┌─ INFORMATION PROVIDED

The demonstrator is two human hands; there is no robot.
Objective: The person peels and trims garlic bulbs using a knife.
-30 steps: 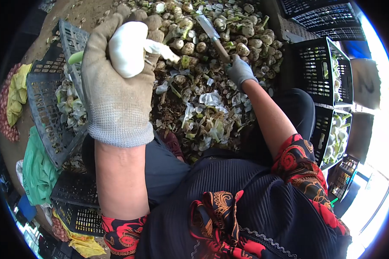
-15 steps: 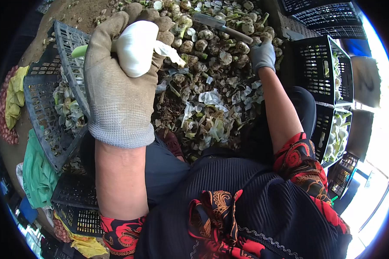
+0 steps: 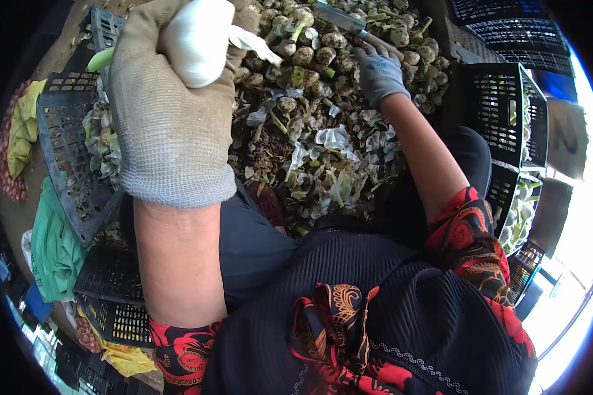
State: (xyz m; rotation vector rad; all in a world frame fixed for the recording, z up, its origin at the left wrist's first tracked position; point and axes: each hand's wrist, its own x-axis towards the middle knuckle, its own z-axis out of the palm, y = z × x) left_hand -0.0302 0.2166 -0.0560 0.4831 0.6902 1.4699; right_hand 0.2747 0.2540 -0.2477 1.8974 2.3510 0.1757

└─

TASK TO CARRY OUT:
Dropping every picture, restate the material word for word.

TASK RESPONSE:
The demonstrator is two human hands; there is no robot.
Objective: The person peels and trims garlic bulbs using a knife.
-30 steps: 
-15 steps: 
+0 steps: 
State: (xyz m; rotation vector rad; all in a world frame fixed for the recording, z up, its origin at the left wrist's first tracked position; point and axes: each hand's wrist, its own x-axis towards the middle knuckle, its own z-axis out of the palm, y = z × x) left_hand -0.0302 0.2166 -0.0560 0.4831 0.6902 1.4699; right_hand 0.2747 0.2540 -0.2477 1.8974 2.3510 0.1757

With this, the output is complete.